Before ruling, I had read much of warfare and strategy. When I became a leader of men, I soon learned to tell the difference between a good idea and an effective one. I would posit that you are awash in both, unable to sort your experiences from your expectations. Sun-Tzu thought – and my battles proved – that the most effective weapon against the enemy was their own expectation. Do as they expect you to do, and they will never see the lightning bolt coming.
The larger issues you describe in your letter, cultural misogyny and rapacious dating mores, are beyond your control as the shaking of the earth or the wave upon the shore. Your only recourse is to adjust your strategy to the terrain. You can control how you see and examine how you feel. It would be easy, in the situation you describe, to allow your expectations to cloud your sight. If you view all men as one and the same, however, you will be blind to the unexpected. Do not fight yesterday’s battle today.

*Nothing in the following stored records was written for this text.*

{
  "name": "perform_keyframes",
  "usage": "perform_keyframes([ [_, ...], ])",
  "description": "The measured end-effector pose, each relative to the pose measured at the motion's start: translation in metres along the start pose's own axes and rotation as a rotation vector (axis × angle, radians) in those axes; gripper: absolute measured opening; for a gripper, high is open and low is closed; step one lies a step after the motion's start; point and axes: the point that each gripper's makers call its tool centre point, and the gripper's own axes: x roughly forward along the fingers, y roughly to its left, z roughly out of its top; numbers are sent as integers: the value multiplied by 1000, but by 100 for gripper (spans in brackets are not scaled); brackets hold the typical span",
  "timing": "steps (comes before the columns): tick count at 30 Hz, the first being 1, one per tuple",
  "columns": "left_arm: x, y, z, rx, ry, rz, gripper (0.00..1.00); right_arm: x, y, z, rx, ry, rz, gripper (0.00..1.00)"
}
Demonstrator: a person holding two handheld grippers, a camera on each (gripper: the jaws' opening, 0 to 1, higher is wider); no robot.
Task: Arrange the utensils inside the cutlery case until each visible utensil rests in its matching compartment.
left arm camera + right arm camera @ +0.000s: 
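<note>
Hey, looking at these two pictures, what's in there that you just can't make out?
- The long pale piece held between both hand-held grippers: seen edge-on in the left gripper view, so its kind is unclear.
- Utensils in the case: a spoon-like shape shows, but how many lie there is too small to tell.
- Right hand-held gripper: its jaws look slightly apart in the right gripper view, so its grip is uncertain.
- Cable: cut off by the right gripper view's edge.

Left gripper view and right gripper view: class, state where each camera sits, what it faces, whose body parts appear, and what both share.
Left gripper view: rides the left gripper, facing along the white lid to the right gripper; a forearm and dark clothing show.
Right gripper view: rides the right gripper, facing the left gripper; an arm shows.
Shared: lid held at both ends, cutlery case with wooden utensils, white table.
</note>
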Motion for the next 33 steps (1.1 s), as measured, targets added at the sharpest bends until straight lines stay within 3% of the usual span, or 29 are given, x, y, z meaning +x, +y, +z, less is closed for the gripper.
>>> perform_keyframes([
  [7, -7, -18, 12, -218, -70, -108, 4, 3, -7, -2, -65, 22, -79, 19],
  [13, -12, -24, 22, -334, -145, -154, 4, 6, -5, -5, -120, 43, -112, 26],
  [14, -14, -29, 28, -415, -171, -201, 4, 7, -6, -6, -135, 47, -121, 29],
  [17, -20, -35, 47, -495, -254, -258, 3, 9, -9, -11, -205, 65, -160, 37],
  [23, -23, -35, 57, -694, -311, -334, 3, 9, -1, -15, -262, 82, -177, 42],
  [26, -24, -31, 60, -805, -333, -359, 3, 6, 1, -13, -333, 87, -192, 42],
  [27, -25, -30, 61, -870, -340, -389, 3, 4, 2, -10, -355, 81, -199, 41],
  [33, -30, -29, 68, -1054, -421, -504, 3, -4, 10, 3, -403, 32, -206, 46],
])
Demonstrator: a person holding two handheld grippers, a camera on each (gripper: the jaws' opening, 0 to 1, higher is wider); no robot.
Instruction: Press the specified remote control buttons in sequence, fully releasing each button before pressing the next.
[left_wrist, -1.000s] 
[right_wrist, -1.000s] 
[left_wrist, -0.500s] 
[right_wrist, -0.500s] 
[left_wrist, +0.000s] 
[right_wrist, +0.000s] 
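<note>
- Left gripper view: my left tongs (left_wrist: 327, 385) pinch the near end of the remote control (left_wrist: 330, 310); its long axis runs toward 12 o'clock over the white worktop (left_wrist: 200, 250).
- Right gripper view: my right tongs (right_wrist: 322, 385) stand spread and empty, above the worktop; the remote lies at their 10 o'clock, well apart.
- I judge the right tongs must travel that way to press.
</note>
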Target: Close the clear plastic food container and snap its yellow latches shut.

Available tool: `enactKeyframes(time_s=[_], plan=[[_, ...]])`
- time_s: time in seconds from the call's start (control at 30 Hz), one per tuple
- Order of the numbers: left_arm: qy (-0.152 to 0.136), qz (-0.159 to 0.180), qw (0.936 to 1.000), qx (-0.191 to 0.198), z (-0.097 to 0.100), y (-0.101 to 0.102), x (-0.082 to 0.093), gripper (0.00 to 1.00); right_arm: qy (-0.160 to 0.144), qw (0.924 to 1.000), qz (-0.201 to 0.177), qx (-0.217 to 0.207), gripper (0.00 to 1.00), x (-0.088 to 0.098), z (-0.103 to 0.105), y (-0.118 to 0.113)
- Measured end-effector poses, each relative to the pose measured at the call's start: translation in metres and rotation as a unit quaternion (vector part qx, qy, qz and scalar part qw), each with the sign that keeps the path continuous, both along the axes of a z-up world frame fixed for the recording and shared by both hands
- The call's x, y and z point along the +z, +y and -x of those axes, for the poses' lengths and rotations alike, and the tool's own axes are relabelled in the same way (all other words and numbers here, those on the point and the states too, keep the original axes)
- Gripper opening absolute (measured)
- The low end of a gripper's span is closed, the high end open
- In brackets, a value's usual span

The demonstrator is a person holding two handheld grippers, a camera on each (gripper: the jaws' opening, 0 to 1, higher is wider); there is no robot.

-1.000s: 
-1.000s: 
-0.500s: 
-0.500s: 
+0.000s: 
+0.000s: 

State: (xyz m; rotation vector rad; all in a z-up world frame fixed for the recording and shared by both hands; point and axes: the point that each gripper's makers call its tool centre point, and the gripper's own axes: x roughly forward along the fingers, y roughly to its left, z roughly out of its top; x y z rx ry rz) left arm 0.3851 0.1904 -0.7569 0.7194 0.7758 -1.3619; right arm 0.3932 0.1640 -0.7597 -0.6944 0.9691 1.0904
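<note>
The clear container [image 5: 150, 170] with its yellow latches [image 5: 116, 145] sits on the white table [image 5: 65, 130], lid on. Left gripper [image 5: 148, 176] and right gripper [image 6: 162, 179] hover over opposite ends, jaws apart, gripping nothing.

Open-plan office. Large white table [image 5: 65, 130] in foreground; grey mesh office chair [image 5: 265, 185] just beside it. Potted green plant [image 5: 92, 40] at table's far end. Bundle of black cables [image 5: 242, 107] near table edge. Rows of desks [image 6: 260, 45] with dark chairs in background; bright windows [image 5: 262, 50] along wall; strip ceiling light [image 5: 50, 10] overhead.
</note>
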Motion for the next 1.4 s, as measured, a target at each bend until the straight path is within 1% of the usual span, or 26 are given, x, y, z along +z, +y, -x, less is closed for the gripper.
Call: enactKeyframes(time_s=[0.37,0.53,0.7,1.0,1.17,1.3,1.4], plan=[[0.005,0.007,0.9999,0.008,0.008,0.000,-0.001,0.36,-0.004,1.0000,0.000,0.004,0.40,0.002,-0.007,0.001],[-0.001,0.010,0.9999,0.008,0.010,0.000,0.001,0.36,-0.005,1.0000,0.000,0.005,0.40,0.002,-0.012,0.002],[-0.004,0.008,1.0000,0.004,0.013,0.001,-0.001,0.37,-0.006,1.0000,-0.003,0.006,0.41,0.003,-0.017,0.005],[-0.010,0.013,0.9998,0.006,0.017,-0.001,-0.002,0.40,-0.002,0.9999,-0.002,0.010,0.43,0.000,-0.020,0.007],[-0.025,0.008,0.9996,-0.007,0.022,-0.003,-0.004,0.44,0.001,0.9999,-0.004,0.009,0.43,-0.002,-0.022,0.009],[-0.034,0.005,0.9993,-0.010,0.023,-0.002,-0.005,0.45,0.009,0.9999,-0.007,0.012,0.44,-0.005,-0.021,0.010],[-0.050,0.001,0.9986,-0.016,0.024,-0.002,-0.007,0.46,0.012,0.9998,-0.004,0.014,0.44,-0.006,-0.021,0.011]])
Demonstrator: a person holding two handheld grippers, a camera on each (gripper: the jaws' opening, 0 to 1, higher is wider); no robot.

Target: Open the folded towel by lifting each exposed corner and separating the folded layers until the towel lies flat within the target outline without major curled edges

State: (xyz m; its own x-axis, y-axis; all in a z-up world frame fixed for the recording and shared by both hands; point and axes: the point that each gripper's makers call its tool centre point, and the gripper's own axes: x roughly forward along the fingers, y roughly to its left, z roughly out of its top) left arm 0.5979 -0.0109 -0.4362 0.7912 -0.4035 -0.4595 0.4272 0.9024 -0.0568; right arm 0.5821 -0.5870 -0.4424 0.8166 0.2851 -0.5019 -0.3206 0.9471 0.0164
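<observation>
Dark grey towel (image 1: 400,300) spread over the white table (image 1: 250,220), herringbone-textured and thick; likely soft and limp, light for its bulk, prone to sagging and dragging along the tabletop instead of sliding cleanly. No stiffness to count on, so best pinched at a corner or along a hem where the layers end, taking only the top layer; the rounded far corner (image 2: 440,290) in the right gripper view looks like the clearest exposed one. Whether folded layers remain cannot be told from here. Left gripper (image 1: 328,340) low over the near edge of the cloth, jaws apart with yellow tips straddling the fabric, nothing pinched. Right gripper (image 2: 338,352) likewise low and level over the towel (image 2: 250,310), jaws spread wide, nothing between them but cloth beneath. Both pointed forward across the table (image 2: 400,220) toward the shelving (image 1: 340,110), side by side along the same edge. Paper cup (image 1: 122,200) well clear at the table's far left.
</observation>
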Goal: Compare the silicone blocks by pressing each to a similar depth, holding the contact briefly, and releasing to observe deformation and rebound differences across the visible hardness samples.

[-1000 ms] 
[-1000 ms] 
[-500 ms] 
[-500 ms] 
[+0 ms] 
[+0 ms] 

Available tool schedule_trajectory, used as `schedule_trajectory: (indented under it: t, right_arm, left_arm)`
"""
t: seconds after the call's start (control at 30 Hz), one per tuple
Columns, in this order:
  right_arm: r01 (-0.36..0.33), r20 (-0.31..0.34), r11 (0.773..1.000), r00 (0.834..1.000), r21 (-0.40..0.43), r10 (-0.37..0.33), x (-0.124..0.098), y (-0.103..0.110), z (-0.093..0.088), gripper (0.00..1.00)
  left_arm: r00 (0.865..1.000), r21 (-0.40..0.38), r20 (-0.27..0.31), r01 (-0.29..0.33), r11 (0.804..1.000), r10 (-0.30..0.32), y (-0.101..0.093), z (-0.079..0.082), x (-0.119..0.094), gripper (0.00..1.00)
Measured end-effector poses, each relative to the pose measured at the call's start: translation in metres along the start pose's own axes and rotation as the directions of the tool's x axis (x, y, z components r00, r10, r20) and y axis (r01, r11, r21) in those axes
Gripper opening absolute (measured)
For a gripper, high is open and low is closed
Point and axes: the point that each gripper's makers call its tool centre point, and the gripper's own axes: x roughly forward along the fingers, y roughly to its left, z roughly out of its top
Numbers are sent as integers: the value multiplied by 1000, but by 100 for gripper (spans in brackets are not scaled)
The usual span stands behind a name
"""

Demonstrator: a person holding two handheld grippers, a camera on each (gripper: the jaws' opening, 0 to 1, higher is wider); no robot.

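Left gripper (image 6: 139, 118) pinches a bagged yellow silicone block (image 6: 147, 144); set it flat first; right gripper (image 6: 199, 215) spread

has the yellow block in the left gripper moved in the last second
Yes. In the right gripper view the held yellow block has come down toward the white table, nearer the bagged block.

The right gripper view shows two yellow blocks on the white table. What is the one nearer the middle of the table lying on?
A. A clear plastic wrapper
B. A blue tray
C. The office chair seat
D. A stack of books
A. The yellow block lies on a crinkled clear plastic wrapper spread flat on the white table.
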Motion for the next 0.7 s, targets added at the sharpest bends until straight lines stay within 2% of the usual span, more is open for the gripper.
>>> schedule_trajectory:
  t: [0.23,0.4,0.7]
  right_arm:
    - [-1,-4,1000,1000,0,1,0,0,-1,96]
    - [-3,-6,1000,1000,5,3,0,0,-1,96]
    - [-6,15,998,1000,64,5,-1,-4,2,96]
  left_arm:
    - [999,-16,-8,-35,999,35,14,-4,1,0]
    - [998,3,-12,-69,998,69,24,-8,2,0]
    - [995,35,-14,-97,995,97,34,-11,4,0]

You have learned from your previous battle, and you must apply your learning, but if you expect the next interaction to be the same, you will be utterly defeated. You must know both your enemy and yourself, and assumptions are blinding.
As for how you feel, we must return to the teaching of my youth. Pain is as much a part of love as embracing. To resent it is to become hardened to life. The hope of joy, however, can be just as tricky. Our desires can lead us down fruitless paths. If what you seek is connection, you cannot force it to happen. You can only leave room for it in your interactions. Try to see only the person in front of you and the moment you are in.
Of course, there will be times when you find yourself in a battle truly joined. When you do, you must strike without remorse. I had to learn what men are trained from birth: to fight for my place. You must do the same.
Uesugi Kenshin
Born February 18, 1530, in Kasugayama, Echigo Province, Japan into the Nagao clan. Died April 19, 1578, in Echigo of uterine cancer, stomach ailment, or assassination by a ninja hiding in the toilet, depending on the source. There is a historical argument as to Kenshin’s biological gender, but Kenshin entered a Buddhist monastery (which probably housed both monks and nuns) at age seven and left it at fourteen with a new name and a male identity. After becoming head of the Nagao clan, Kenshin was adopted into the Uesugi and ruled over both clans. He was one of the most revered daimyo of the Warring States period, fighting with honor and ensuring his domains were well run. He was known for his learning and piety, as well as his strategy.
Office of Badassery Note: The theory that Kenshin was assigned female at birth is not widely accepted. Kenshin was an important figure during a well-documented, if chaotic, time in Japanese history; it’s on par with arguing that Richard the Lionheart was a woman. There are some significant questions, however. Kenshin was too sick to fight roughly every four weeks, to the extent that he planned his campaigns around it. Kenshin was the only man who was allowed to freely interact with the Shogun’s harem and female family members. Kenshin was described in feminine terms by contemporary writers, which is significant in the literary tradition of his time and place. The doctor who recorded Kenshin’s cause of death as uterine cancer made no other known mistakes or typos in that book. Kenshin never married or had children, despite it being in his clan’s best interest. It would even explain why some accounts describe Kenshin as tall and others describe Kenshin as short. (Kenshin was tall for a woman and short for a man.)